Old Junk Given New Mission as Remote Motion Sensor

Long-Range Wireless Gate Annunciator

Max Carter

The motivation for building this came when the county converted my rural access road from a cul de sac to a through road and vehicle traffic past my place increased by a factor of a hundred. My front gate, where the driveway meets the county road, is about 1000 feet (305m) from the house and with tree growth is becoming increasingly hard to see from the house. While my dogs make an excellent "motion-sensing/security system" when a visitor nears the house on the driveway (or otherwise), I wanted to get a heads-up when a vehicle or pedestrian passed through the gate - a preemptive doorbell.

Amongst my pile of surplus electrical/electronic junk and other stuff gathering dust, I had this particular combination of parts, most of it given to me some years ago by a friend who came up with the original annunciator idea:

  • defunct IR motion sensor,
  • 10 GHz Gunn oscillator,
  • speed radar detector,
  • 12-volt 3.5 Ah gel battery,
  • photovoltaic charging panel,
  • weather-proof box.
The project came together when a perceived need converged with the available parts. The idea was simple: Place a solar-powered motion sensor near the gate. When the sensor detects motion it turns on a low-powered microwave transmitter (the Gunn oscillator). The microwave signal is received by the radar detector up in the house, sounding an audible alarm.

The wireless annunciator function probably could be duplicated with a currently available sensor, microcontroller and wireless modules, though I'm not sure it would work at 1000 feet. Likewise, I doubt any of the commercial [Home Depot, etc] wireless motion sensors work at that range, though I've never tried one. This approach had the advantage of being priced right - ie, cheap - with the potential of working out to a range of a mile or two. Even a wired system at 1000 feet would require a hundred dollars worth of field wire.

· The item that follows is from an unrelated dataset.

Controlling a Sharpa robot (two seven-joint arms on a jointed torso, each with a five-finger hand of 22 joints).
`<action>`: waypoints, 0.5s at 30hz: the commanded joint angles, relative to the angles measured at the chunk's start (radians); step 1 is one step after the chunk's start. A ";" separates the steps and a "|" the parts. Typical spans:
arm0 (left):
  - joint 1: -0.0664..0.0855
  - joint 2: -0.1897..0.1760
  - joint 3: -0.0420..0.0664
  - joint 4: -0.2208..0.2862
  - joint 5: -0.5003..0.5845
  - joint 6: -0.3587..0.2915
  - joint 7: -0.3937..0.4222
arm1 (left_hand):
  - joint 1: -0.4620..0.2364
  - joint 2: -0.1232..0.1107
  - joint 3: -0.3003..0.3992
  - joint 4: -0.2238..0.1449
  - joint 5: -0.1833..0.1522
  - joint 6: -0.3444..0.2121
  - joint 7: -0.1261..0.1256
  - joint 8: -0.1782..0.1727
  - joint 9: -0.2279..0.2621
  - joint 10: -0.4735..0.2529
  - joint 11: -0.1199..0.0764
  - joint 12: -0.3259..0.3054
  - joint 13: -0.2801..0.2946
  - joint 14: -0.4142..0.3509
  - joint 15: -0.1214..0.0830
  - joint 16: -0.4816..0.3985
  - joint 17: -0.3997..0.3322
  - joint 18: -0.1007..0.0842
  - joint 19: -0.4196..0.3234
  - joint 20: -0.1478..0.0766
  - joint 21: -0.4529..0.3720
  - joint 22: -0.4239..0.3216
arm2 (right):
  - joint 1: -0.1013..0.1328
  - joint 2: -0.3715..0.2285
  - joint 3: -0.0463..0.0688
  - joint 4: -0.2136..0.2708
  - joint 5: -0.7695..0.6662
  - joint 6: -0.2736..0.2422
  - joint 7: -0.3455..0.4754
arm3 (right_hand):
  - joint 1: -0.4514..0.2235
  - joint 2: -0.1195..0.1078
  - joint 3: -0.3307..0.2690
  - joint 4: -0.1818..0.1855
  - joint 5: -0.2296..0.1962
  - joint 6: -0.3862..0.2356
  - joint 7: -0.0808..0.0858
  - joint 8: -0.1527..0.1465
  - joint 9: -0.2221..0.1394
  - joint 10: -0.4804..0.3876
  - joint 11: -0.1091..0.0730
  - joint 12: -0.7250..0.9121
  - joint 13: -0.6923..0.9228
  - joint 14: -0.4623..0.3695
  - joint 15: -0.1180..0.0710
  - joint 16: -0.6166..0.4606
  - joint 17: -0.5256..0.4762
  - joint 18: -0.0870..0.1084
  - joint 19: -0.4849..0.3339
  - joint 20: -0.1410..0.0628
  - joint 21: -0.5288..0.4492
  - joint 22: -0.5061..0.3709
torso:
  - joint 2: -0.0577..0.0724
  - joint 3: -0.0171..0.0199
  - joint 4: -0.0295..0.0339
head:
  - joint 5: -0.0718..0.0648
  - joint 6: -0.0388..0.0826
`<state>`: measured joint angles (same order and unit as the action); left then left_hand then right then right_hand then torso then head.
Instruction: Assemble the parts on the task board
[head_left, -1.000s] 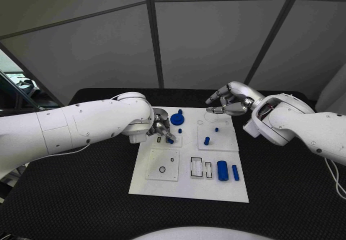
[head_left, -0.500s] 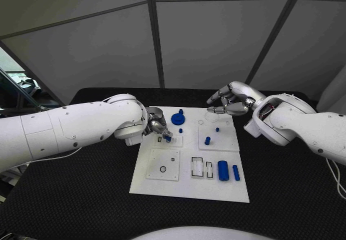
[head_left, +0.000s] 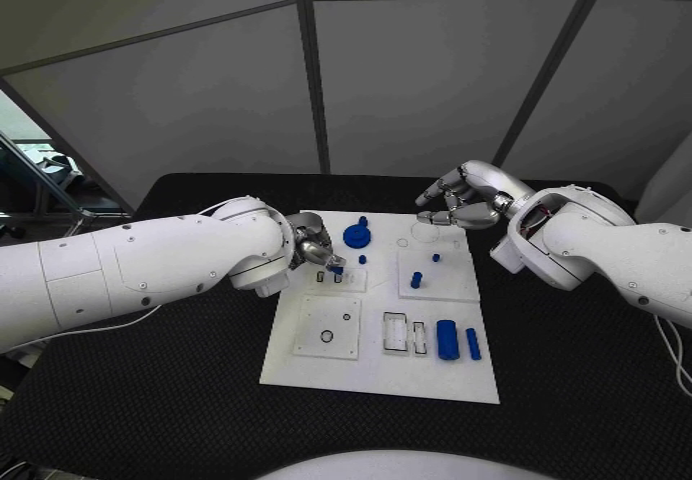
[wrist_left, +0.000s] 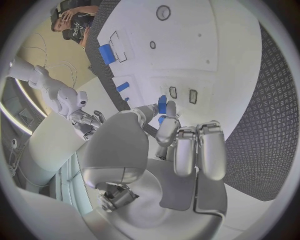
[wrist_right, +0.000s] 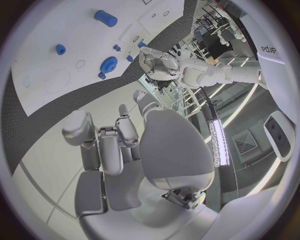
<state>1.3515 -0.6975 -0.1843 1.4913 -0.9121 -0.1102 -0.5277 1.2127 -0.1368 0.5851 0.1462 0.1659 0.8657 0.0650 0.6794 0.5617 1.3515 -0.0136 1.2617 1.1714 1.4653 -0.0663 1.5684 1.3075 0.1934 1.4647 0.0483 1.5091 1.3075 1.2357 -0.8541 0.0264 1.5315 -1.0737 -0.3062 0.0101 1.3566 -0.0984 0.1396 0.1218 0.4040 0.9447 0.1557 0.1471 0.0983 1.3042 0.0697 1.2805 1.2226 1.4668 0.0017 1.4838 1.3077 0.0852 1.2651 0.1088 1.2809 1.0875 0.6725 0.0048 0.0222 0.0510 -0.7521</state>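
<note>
The left hand (head_left: 317, 254) is over the task board (head_left: 378, 385) at about nine o'clock of its far half, and it pinches a small blue part (wrist_left: 162, 104) between thumb and fingertip, other fingers curled beside it. Just under that part sit two small dark-rimmed slots (wrist_left: 182, 94) in a raised white tile, so my read is an insertion is in hand.

Risk number one: the piece looks slim and is held only at the tips, so if it meets a slot rim slightly tilted it could jam, or twist out of the pinch and skitter onto the black bench (head_left: 173, 400). Risk number two: the big white forearm hangs close to the board's left edge, and a sweep could nudge the board and shift everything loose.

Over at one o'clock the right hand (head_left: 462, 205) hovers above the board's far right corner, fingers curled in, nothing visible in them. It holds no part that I can make out.

Now the seats. A blue gear (head_left: 356, 237) sits at twelve o'clock of the board, small blue pegs (head_left: 414, 281) stand on the right-hand tile, and a blue cylinder (head_left: 446, 340) with a thinner blue bar (head_left: 472, 345) lies at five o'clock. Beside them two rectangular pockets (head_left: 392, 333) look vacant, as do the round holes at seven o'clock.
</note>
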 joint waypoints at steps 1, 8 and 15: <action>-0.007 0.007 0.000 -0.004 -0.035 -0.066 0.018 | -0.010 -0.002 0.157 -0.150 0.006 0.002 -0.004 0.006 0.002 0.012 -0.001 0.006 0.005 0.106 -0.003 0.002 0.263 -0.171 0.051 -0.006 0.004 0.174 | 0.002 0.002 0.001 0.000 -0.003 0.002 0.008 | -0.004 0.004 0.002 0.004 0.004 0.008 0.000 0.006 0.000 0.004 0.000 0.007 0.001 0.064 -0.006 -0.001 0.092 0.015 0.004 -0.003 -0.002 0.001 | 0.000 -0.0004 -0.0002 | 0.002 0.000; -0.025 0.017 0.000 -0.012 -0.047 -0.073 0.016 | -0.013 -0.003 0.160 -0.151 0.008 0.003 -0.005 0.007 0.003 0.012 -0.001 0.005 0.004 0.106 -0.004 0.002 0.263 -0.170 0.050 -0.007 0.004 0.173 | 0.002 0.002 0.001 0.002 -0.005 0.003 0.008 | -0.006 0.004 0.002 0.006 0.004 0.007 0.000 0.006 0.000 0.002 0.000 0.005 -0.001 0.064 -0.006 -0.002 0.091 0.015 0.004 -0.003 -0.002 0.000 | 0.001 -0.0005 -0.0013 | 0.002 -0.004; -0.033 0.019 -0.001 -0.008 -0.083 -0.059 0.010 | -0.014 -0.004 0.162 -0.152 0.009 0.004 -0.005 0.008 0.004 0.013 -0.001 0.006 0.005 0.106 -0.004 0.002 0.263 -0.170 0.050 -0.007 0.004 0.173 | 0.002 0.002 0.001 0.002 -0.006 0.004 0.009 | -0.006 0.004 0.002 0.006 0.004 0.007 0.000 0.006 0.000 0.002 0.000 0.005 -0.001 0.064 -0.006 -0.002 0.091 0.015 0.004 -0.003 -0.002 0.000 | 0.001 0.0001 -0.0006 | 0.003 -0.006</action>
<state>1.3182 -0.6792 -0.1855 1.4814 -0.9593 -0.1635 -0.5239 1.2062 -0.1433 0.5935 0.1432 0.1701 0.8669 0.0662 0.6833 0.5636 1.3585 -0.0138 1.2617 1.1752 1.4655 -0.0662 1.5684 1.3075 0.1935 1.4647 0.0483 1.5090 1.3075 1.2356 -0.8529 0.0264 1.5319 -1.0758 -0.3061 0.0106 1.3566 -0.0984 0.1395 0.1218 0.4040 0.9447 0.1557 0.1471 0.0983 1.3042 0.0697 1.2805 1.2225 1.4668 0.0017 1.4838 1.3076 0.0852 1.2651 0.1088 1.2809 1.0873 0.6734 0.0047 0.0207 0.0535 -0.7567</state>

Anyway, the project proved to be more challenging than I thought at first, but ended up being fun and educational. You may find some of this material useful in your project or application.

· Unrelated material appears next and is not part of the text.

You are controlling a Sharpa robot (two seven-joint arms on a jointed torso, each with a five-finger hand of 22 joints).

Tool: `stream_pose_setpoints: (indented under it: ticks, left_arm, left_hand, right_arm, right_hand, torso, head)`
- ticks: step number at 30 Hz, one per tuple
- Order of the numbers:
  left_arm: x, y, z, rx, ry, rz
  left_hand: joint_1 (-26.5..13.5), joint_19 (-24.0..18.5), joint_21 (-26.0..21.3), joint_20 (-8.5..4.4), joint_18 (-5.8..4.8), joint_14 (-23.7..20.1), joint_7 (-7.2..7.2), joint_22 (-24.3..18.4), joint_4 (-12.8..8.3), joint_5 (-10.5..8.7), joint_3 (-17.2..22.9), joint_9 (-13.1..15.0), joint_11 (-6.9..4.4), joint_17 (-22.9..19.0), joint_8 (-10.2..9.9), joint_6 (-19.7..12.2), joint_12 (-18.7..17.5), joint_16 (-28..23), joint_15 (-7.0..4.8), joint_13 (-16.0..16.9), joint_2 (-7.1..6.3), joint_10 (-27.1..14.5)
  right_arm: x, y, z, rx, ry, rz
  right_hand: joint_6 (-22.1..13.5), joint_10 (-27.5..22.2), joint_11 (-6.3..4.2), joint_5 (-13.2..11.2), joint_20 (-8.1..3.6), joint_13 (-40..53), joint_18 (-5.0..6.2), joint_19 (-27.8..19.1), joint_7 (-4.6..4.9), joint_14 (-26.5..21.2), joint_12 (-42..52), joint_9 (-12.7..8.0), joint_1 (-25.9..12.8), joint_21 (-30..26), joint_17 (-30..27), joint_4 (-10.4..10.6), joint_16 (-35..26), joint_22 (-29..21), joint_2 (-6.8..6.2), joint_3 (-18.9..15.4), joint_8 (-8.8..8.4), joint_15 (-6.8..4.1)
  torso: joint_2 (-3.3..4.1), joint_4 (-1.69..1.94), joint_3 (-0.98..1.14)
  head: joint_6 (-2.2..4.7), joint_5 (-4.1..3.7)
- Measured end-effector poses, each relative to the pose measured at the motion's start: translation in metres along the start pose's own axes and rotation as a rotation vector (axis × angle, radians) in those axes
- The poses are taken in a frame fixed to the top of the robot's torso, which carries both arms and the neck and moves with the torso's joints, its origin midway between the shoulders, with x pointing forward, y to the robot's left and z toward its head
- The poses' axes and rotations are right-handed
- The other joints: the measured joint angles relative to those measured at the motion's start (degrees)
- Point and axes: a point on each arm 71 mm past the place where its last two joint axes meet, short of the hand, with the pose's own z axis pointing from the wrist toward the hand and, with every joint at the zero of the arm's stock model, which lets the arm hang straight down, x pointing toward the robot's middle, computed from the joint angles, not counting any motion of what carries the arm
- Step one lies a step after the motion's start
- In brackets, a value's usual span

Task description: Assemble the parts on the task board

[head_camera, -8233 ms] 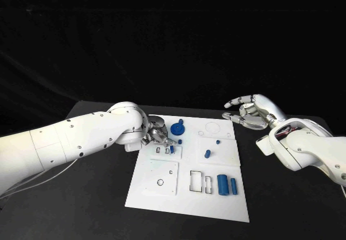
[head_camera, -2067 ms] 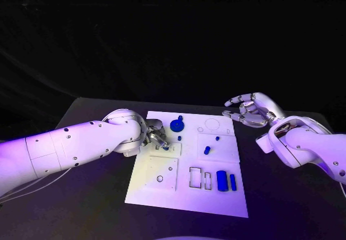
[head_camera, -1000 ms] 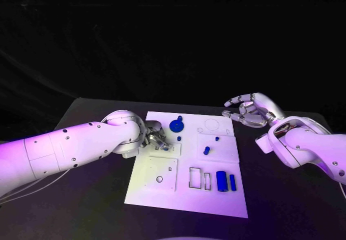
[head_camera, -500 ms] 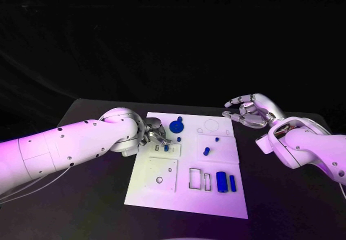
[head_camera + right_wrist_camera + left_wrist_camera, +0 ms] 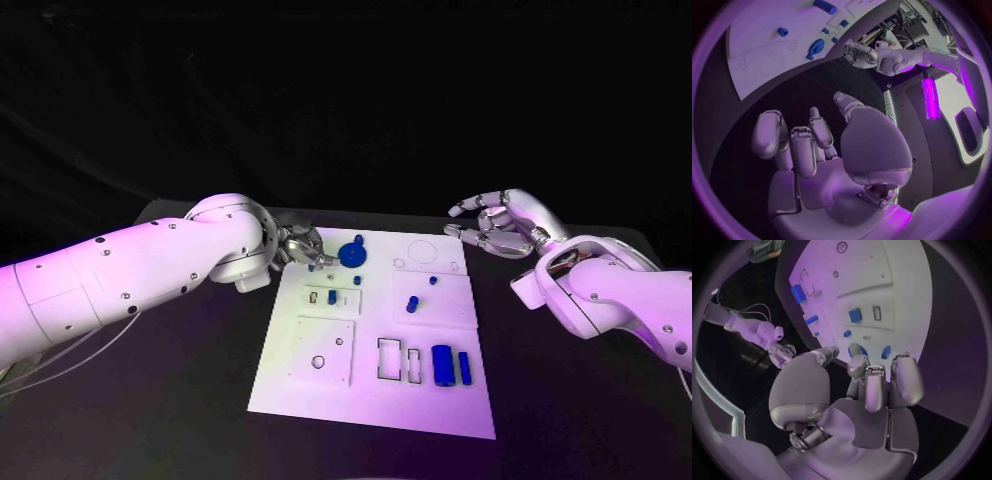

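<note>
Lying on the white board (image 5: 289, 395) in the middle of the black table (image 5: 173, 400), the small blue pieces are looking like hard moulded plastic: light, stiff and smooth, so probably a little slippery under metal fingers and easy to flick away rather than break. The round blue disc (image 5: 352, 256) is sitting near the board's far edge, just beside the left hand (image 5: 304, 247), which is hovering at the board's far left corner with its fingers loosely apart and nothing between them, as the left wrist view is also showing. A short blue block (image 5: 332, 296) is sitting in the small plate nearest that hand, a small peg (image 5: 413, 304) is lying near the middle, and two upright-looking blocks (image 5: 451, 365) are resting side by side near the board's near right corner. The right hand (image 5: 498, 225) is waiting off the board's far right corner, above the table, fingers curved but spread and holding nothing. Judging by their size, each piece is asking for a light fingertip pinch across its flat sides, the disc across its rim, with pressure kept gentle so the part is not squirting out
</note>
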Motion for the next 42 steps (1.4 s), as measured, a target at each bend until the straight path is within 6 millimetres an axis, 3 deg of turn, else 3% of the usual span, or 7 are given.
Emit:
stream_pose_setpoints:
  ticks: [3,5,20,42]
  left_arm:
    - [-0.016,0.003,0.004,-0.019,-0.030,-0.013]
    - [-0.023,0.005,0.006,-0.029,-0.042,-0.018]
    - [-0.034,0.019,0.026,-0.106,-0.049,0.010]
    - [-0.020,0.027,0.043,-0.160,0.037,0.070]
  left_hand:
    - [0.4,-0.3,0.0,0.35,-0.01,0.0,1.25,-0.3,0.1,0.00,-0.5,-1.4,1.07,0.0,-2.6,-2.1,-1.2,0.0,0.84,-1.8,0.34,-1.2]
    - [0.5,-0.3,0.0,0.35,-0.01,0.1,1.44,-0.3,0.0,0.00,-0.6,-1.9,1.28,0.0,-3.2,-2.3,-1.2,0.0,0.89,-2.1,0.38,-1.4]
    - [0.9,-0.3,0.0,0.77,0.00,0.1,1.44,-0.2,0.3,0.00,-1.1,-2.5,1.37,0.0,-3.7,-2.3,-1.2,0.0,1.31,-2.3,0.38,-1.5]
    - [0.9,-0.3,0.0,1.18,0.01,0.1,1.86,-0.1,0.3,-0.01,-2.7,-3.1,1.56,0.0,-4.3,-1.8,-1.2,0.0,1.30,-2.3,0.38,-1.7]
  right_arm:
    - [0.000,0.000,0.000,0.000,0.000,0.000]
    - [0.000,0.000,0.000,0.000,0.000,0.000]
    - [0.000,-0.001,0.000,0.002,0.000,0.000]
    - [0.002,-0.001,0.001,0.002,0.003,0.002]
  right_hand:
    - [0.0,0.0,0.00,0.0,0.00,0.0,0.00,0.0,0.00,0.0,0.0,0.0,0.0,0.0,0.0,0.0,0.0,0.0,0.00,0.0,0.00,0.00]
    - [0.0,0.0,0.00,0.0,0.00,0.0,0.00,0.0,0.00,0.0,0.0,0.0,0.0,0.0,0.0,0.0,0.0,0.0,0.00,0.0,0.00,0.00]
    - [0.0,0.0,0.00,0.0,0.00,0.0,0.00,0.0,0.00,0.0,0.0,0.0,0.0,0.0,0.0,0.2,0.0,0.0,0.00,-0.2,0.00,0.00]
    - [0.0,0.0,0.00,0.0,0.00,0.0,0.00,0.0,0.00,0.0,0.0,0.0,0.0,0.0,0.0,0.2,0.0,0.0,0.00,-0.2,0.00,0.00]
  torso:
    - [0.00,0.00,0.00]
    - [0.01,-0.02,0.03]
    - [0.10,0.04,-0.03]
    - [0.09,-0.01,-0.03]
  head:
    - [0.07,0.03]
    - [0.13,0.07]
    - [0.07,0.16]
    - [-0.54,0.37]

The First Challenge: The Motion Sensor

Microwave Out-Performs PIR

The first couple of years of operation employed a PIR (passive infrared) sensor at the gate. I had successfully rehabilitated one of the junk PIR sensors (see: PIR sensor rebuild) but, while the installed PIR sensor worked 99% of the time, there were occasions when it didn't, usually during precipitation events (snowfall, rain, drizzle). This gave me an incentive to investigate another interesting approach. The device now installed, and described here, uses the HB100 microwave motion sensor. These are incredibly cheap: available on eBay for as little as $3. A microwave motion sensor differs from a PIR sensor in that it's an active device. Whereas the PIR sensor monitors ambient (IR) radiation impinging on the device, the microwave sensor radiates a low-power microwave beam and monitors the signal reflected from objects. The HB100 works better in adverse weather.


Antenna Side Other Side
Note installed header pins.

The HB100 consists of a 10.525 GHz dielectric resonator oscillator (DRO), transmit antenna, receive antenna and Schottky diode receive mixer/detector. If an object within range is moving relative to the sensor, the reflected signal will differ slightly in frequency from the transmitted signal (the "Doppler effect"). The frequency shift depends directly on the target's speed as seen by the sensor - the greater the relative speed, the greater the shift. The received signal is mixed with a sample of the transmitted signal to derive a difference signal. The difference signal appears at the sensor's IF output pin.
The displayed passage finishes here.